Thrombus removing system

Technical Field

The utility model belongs to the field of medical equipment, concretely relates to thrombus clearance system.

Background

The existing treatment methods mainly comprise vascular incision embolectomy, catheter contact thrombolysis and percutaneous mechanical puncture embolectomy, wherein the incision embolectomy needs to be performed through dissection separation and blood vessel incision, such as femoral artery, femoral vein or brachial artery incision, and with the development of intracavity intervention technology and the innovation of materials, the open operation mode is gradually replaced by minimally invasive interventional intracavity treatment, namely catheter contact thrombolysis and percutaneous mechanical puncture embolectomy. Catheter contact thrombolysis is not beneficial to many patients because of the high risk of thrombolysis drug bleeding and the extreme severity of the surgical indications, and a large proportion of patients have catheter contact thrombolysis contraindications.
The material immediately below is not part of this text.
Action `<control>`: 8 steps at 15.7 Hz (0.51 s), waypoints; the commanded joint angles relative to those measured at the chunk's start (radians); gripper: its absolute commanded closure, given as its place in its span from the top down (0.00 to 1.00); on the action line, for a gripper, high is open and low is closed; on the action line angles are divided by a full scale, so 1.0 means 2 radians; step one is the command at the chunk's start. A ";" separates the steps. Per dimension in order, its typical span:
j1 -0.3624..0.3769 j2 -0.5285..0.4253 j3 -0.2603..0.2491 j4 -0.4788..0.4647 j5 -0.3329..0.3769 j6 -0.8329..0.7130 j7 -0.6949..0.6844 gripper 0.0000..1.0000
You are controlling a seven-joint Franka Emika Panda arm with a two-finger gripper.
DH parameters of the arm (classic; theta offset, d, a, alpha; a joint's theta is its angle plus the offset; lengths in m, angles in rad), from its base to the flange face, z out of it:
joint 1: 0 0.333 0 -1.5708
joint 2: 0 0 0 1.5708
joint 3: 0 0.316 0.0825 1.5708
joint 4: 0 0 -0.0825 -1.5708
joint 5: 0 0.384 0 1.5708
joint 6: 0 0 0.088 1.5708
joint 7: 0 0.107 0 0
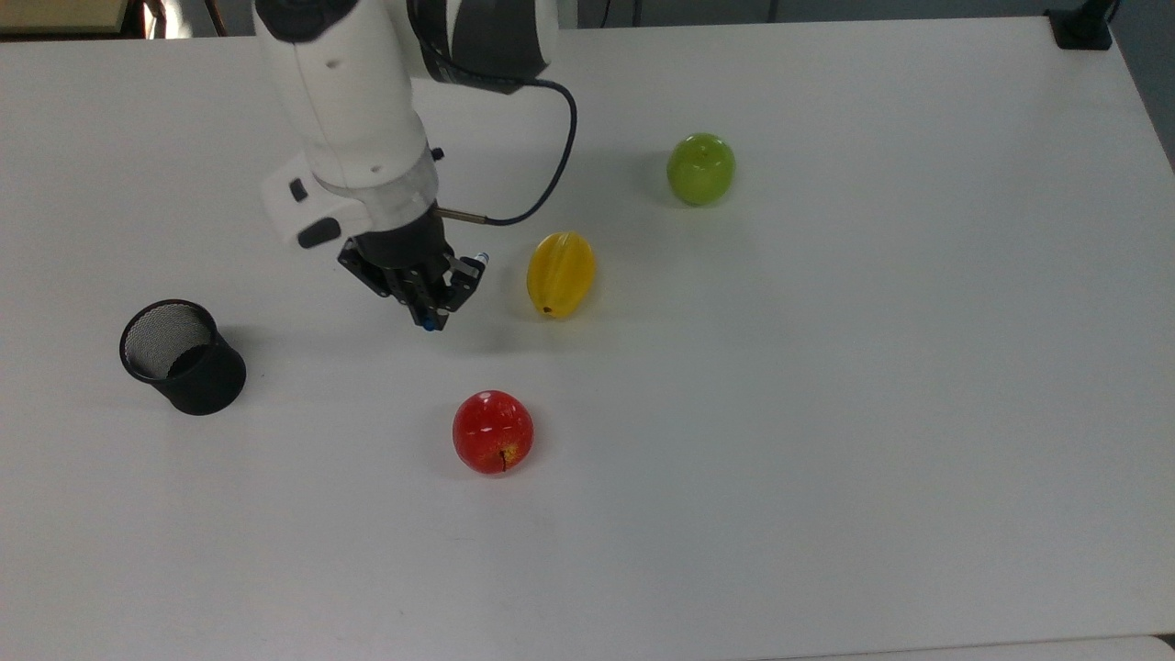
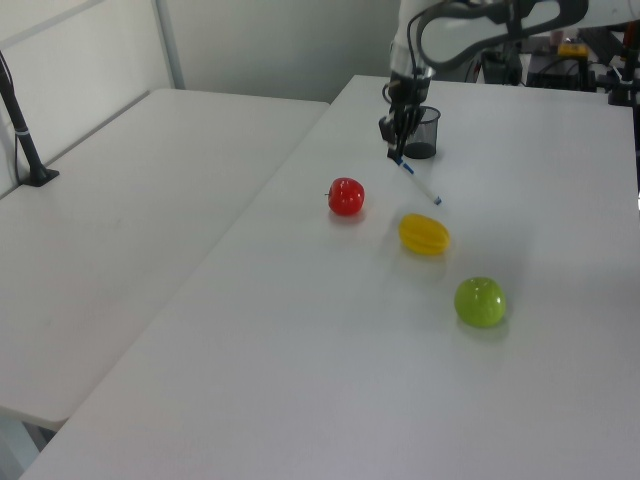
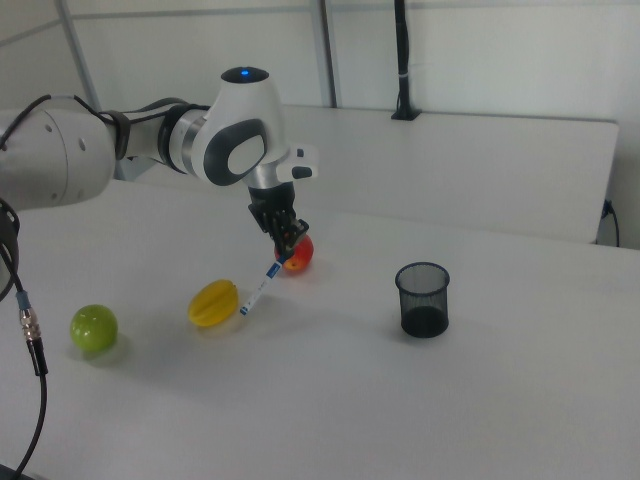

Based on the existing medical cognition, the deep venous thrombosis is often large in capacity, and the acute-phase thrombosis is soft and fragile in texture; arterial thrombosis often has small volume, and thrombus in an acute stage is soft in texture; old thrombi tend to adhere to the vessel wall. For old thrombus, the old thrombus is mainly scraped mechanically by the vessel wall or falls off by thrombolytic drugs at present.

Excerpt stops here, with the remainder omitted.